- Instructions for the task: Filter the records below down to lines containing "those".

- Data listing:

((

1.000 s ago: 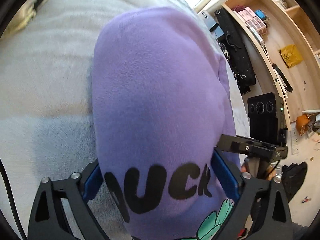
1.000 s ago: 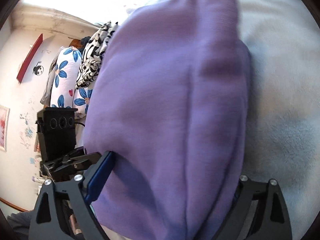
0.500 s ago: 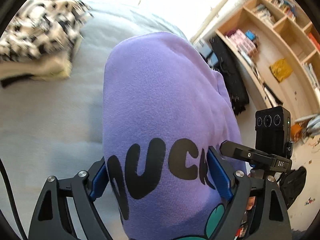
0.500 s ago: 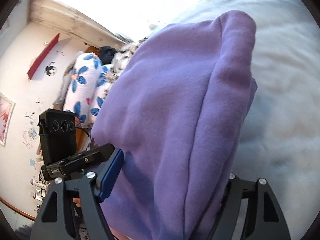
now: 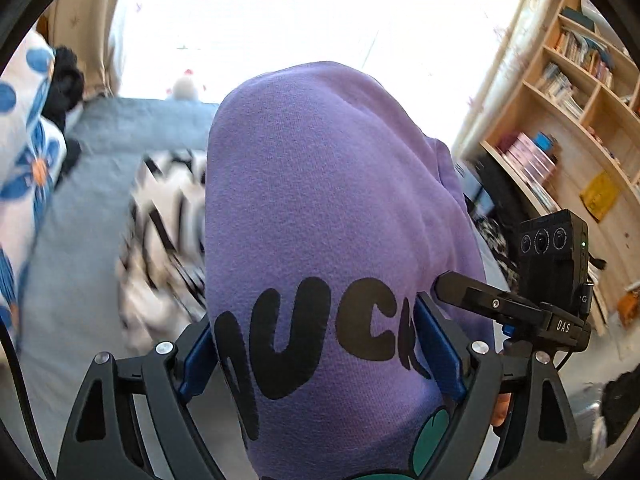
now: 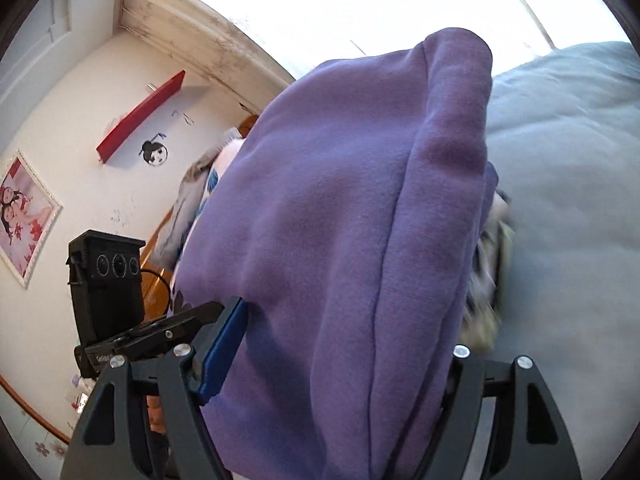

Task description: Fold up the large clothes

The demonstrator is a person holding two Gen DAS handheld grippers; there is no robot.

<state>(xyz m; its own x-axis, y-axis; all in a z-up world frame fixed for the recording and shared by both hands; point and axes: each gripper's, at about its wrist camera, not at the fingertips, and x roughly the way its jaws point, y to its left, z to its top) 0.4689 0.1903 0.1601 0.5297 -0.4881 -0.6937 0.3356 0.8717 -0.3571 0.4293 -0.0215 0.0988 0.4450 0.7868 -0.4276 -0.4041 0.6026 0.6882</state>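
Note:
A folded purple sweatshirt with black letters and a green print fills the left wrist view. It is held up above the grey bed. My left gripper is shut on its near end, a blue pad pressed into each side. In the right wrist view the same sweatshirt shows its plain side and a folded edge. My right gripper is shut on it: the left blue pad presses the cloth, and the right finger is mostly hidden behind the fold. The two grippers stand side by side.
A blurred black-and-white patterned pile of clothes lies on the bed below the sweatshirt. A blue-flowered pillow is at the left and a wooden bookshelf at the right. A red wall shelf and a framed picture hang on the wall.
Both grippers have risen with the sweatshirt, lifting it off the bed and toward the window. The patterned pile, pillow and wall have come into view.

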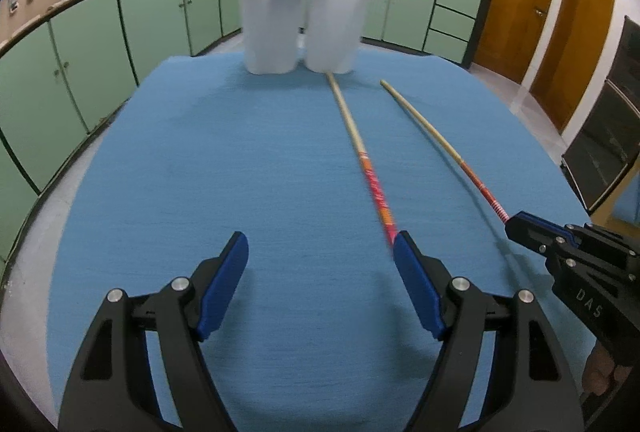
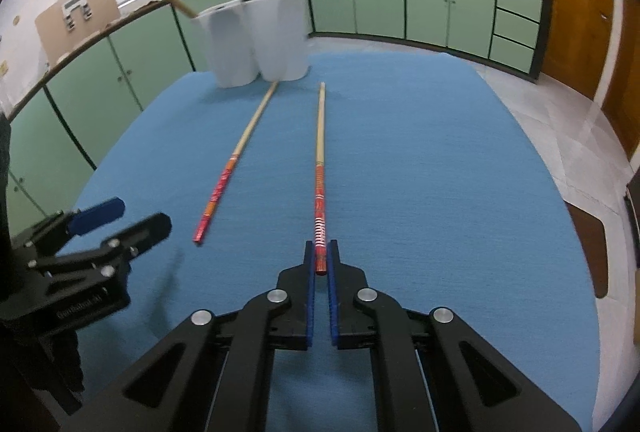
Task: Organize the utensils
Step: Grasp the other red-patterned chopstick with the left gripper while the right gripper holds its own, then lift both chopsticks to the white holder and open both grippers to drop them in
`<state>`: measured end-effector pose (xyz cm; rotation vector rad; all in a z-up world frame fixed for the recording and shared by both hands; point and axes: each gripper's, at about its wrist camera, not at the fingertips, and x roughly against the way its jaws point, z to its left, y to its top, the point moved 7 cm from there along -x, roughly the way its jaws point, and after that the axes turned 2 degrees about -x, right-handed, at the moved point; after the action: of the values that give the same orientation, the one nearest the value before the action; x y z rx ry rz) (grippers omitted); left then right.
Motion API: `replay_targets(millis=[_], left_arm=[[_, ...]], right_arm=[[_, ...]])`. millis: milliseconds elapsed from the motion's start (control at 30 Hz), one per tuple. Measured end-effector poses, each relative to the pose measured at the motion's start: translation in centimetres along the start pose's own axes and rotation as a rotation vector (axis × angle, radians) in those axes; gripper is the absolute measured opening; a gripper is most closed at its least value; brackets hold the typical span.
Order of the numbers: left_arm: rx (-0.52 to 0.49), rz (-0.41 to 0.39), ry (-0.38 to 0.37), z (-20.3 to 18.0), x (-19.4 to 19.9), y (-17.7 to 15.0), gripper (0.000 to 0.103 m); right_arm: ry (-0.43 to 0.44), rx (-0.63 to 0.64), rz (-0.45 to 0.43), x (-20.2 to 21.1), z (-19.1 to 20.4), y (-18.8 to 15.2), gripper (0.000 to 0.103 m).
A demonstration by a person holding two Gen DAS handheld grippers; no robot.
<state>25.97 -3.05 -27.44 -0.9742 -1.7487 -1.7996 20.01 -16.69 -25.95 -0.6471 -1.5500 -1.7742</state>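
The red-patterned end of a long wooden chopstick (image 2: 320, 168) is clamped between the blue pads of the right gripper (image 2: 321, 260); a second matching chopstick (image 2: 236, 160) is laid beside it on the blue cloth (image 2: 440, 192).

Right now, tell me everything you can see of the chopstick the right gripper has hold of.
The held chopstick is long, thin and straight, seemingly pale wood at its far tip, with a red, orange and white patterned handle end. The right gripper is closed on that patterned end. It points toward the white holders, its tip short of them, roughly alongside the other chopstick over the blue cloth. Whether it rests on the cloth is unclear.
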Motion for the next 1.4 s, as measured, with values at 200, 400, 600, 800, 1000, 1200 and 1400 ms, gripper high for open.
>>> replay_targets(millis=[200, 400, 600, 800, 1000, 1200, 1400], left_arm=[[-0.012, 0.042, -0.014, -2.4, -1.7, -0.2, 0.053], [-0.01, 0.055, 0.012, -3.0, -2.4, -0.1, 0.04], [-0.006, 0.052, 0.024, -3.4, -2.4, 0.1, 0.006], [0.003, 0.043, 0.028, -3.4, -2.2, 0.1, 0.005], [-0.015, -0.002, 0.036, -3.1, 0.0, 0.8, 0.005], [-0.032, -0.072, 0.041, -2.8, 3.7, 2.4, 0.005], [-0.034, -0.162, 0.037, -2.6, 7.5, 4.8, 0.005]], right_arm=[[-0.006, -0.031, -0.009, 0.4, -1.9, 0.2, 0.006], [-0.005, -0.033, -0.02, 0.5, -2.5, 0.4, 0.006], [0.002, -0.043, -0.023, 0.6, -2.7, 0.3, 0.006], [0.001, -0.045, -0.025, 0.8, -2.8, 0.4, 0.006], [-0.011, -0.024, -0.048, 1.7, -2.4, 0.8, 0.006], [-0.011, -0.012, -0.082, 3.3, -2.1, 1.9, 0.006], [0.0, 0.013, -0.15, 6.0, -1.3, 4.1, 0.006]])
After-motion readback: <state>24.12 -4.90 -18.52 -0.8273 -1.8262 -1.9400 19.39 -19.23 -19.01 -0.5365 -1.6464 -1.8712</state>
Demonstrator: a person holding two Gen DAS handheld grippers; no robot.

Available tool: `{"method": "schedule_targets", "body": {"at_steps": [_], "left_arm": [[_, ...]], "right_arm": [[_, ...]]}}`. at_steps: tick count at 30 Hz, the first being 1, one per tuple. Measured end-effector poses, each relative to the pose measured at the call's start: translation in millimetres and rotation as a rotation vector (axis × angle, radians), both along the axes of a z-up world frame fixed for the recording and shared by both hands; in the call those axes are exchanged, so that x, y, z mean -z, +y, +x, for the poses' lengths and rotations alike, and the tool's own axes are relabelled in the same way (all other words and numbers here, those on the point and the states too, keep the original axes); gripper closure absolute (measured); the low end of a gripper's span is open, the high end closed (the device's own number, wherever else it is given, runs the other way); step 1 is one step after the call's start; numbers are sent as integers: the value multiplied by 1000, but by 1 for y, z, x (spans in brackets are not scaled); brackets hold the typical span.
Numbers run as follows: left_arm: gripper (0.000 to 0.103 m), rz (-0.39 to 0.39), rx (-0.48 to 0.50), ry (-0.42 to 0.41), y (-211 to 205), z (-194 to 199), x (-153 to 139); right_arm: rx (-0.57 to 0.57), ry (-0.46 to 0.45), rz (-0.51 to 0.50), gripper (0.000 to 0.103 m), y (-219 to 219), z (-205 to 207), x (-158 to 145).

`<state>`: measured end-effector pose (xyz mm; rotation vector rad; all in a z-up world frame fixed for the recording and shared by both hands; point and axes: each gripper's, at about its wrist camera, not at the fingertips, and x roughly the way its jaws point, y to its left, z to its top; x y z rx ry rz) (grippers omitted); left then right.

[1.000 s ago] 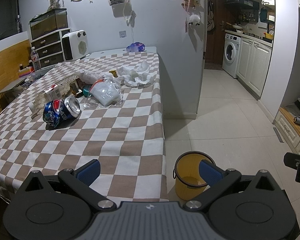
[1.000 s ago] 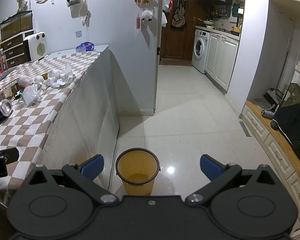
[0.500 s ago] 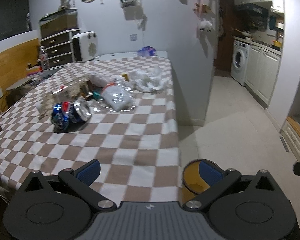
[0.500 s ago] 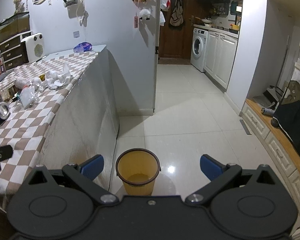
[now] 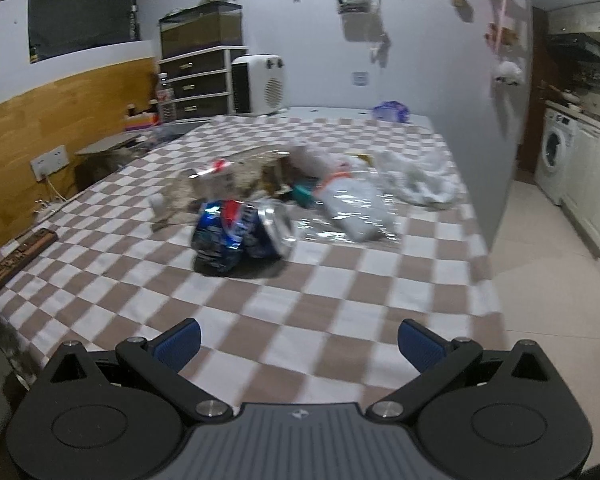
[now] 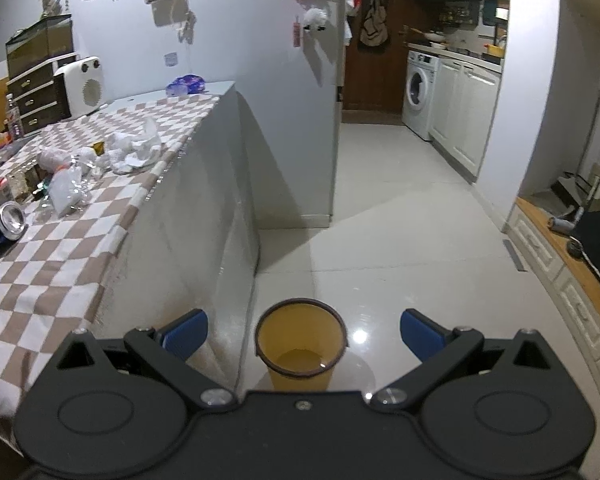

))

- Exercise result:
Motion API: `replay_targets(millis=[_], left_arm=[[_, ...]], right_arm=[[_, ...]])`. millis: milliseconds elapsed from the motion's start (control at 30 Hz), one per tuple. Measured end-effector poses, each relative to the pose measured at the motion's start: translation in centimetres along the start pose's own axes and rotation as a rotation vector (axis × angle, radians) in those axes; gripper is the absolute measured opening; a gripper is most closed at its least value; brackets hold the typical span.
Available tool: `{"method": "schedule_targets", "body": {"at_steps": [_], "left_arm": [[_, ...]], "right_arm": [[_, ...]]}}`. at_steps: tick count at 30 Hz, the first being 1, one per tuple. Measured end-effector poses, each relative to the pose measured at the call's start: translation in millimetres and rotation as a rotation vector (axis × angle, radians), both along the axes of a z-up world frame fixed for the recording and shared by both hands; in the call those axes are exchanged, so that x, y, z mean -z, +y, +x, for the poses' lengths and rotations alike, and the tool's own axes are relabelled in the same way (all other words and numbers here, those on the point and the states too, keep the original axes); gripper closure absolute (measured); the low end of a gripper's span is open, the high end closed (the device's own number, wherever else it is given, runs the other way); step 1 is one step after the call's start; numbers are sent as integers: the value multiplied by 1000, but by 1 for y, z, x (spans in brackets are not scaled); brackets hold the typical span.

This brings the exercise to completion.